→ **TASK ITEM**:
Output the entire listing below exactly as it stands.

>>>>

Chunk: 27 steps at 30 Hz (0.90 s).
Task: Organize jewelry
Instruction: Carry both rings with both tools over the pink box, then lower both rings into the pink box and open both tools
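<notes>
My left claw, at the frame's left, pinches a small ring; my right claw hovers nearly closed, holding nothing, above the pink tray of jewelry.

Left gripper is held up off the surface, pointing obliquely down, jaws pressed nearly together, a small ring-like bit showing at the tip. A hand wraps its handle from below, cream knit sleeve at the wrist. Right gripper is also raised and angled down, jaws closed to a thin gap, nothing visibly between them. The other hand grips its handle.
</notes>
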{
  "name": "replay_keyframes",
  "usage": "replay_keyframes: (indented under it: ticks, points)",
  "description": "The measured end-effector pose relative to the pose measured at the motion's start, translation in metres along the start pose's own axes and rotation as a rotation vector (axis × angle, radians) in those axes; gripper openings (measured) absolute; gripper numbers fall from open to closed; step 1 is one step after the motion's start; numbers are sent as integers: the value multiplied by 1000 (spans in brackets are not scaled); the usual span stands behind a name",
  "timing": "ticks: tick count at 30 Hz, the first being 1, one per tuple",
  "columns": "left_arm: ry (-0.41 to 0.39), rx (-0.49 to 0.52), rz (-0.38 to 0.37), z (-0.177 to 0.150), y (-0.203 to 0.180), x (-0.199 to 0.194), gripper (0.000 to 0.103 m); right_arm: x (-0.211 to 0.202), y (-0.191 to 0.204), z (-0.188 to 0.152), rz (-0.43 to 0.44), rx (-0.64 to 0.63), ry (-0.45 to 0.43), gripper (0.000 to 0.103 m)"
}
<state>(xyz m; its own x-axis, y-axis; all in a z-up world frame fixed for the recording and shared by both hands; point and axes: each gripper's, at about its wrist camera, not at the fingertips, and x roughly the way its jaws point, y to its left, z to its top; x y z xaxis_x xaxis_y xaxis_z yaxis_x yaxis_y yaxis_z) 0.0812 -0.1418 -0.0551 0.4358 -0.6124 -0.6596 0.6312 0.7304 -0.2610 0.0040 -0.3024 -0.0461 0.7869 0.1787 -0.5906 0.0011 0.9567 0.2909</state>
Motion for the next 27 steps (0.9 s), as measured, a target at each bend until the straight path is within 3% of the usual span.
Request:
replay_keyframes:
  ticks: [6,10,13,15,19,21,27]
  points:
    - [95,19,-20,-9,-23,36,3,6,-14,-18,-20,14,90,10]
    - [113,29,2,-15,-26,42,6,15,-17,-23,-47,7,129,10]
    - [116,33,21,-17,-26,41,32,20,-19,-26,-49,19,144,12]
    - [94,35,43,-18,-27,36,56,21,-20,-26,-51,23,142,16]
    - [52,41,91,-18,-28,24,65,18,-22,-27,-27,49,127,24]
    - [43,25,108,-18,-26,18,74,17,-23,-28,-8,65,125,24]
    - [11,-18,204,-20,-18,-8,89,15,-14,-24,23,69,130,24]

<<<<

→ **SOLUTION TO THIS TASK**:
Chunk: 27 steps at 30 Hz (0.90 s).
Task: Organize jewelry
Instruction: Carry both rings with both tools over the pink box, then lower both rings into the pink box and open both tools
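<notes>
My left claw, at the frame's left, pinches a small ring; my right claw hovers nearly closed, holding nothing, above the pink tray of jewelry.

Left gripper is held up off the surface, pointing obliquely down, jaws pressed nearly together, a small ring-like bit showing at the tip. A hand wraps its handle from below, cream knit sleeve at the wrist. Right gripper is also raised and angled down, jaws closed to a thin gap, nothing visibly between them. The other hand grips its handle.
</notes>
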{
  "name": "replay_keyframes",
  "usage": "replay_keyframes: (indented under it: ticks, points)",
  "description": "The measured end-effector pose relative to the pose measured at the motion's start, translation in metres along the start pose's own axes and rotation as a rotation vector (axis × angle, radians) in those axes; gripper openings (measured) absolute; gripper numbers fall from open to closed; step 1 is one step after the motion's start; numbers are sent as integers: the value multiplied by 1000 (spans in brackets are not scaled); the usual span stands behind a name",
  "timing": "ticks: tick count at 30 Hz, the first being 1, one per tuple",
  "columns": "left_arm: ry (-0.41 to 0.39), rx (-0.49 to 0.52), rz (-0.38 to 0.37), z (-0.177 to 0.150), y (-0.203 to 0.180), x (-0.199 to 0.194), gripper (0.000 to 0.103 m); right_arm: x (-0.211 to 0.202), y (-0.191 to 0.204), z (-0.188 to 0.152), rz (-0.43 to 0.44), rx (-0.64 to 0.63), ry (-0.45 to 0.43), gripper (0.000 to 0.103 m)"
}
<state>(xyz m; its own x-axis, y-axis; all in a z-up world frame fixed for the recording and shared by both hands; point and axes: each gripper's, at about its wrist camera, not at the fingertips, and x roughly the way its jaws point, y to its left, z to its top; x y z xaxis_x xaxis_y xaxis_z yaxis_x yaxis_y yaxis_z) 0.0812 -0.1418 -0.0551 0.4358 -0.6124 -0.6596 0.6312 0.7304 -0.2610 0.0040 -0.3024 -0.0461 0.7869 0.1787 -0.5906 0.0011 0.9567 0.2909</state>
Motion for the next 27 steps (0.9 s), as measured, a target at each bend until the straight path is within 3% of the usual span.
Request:
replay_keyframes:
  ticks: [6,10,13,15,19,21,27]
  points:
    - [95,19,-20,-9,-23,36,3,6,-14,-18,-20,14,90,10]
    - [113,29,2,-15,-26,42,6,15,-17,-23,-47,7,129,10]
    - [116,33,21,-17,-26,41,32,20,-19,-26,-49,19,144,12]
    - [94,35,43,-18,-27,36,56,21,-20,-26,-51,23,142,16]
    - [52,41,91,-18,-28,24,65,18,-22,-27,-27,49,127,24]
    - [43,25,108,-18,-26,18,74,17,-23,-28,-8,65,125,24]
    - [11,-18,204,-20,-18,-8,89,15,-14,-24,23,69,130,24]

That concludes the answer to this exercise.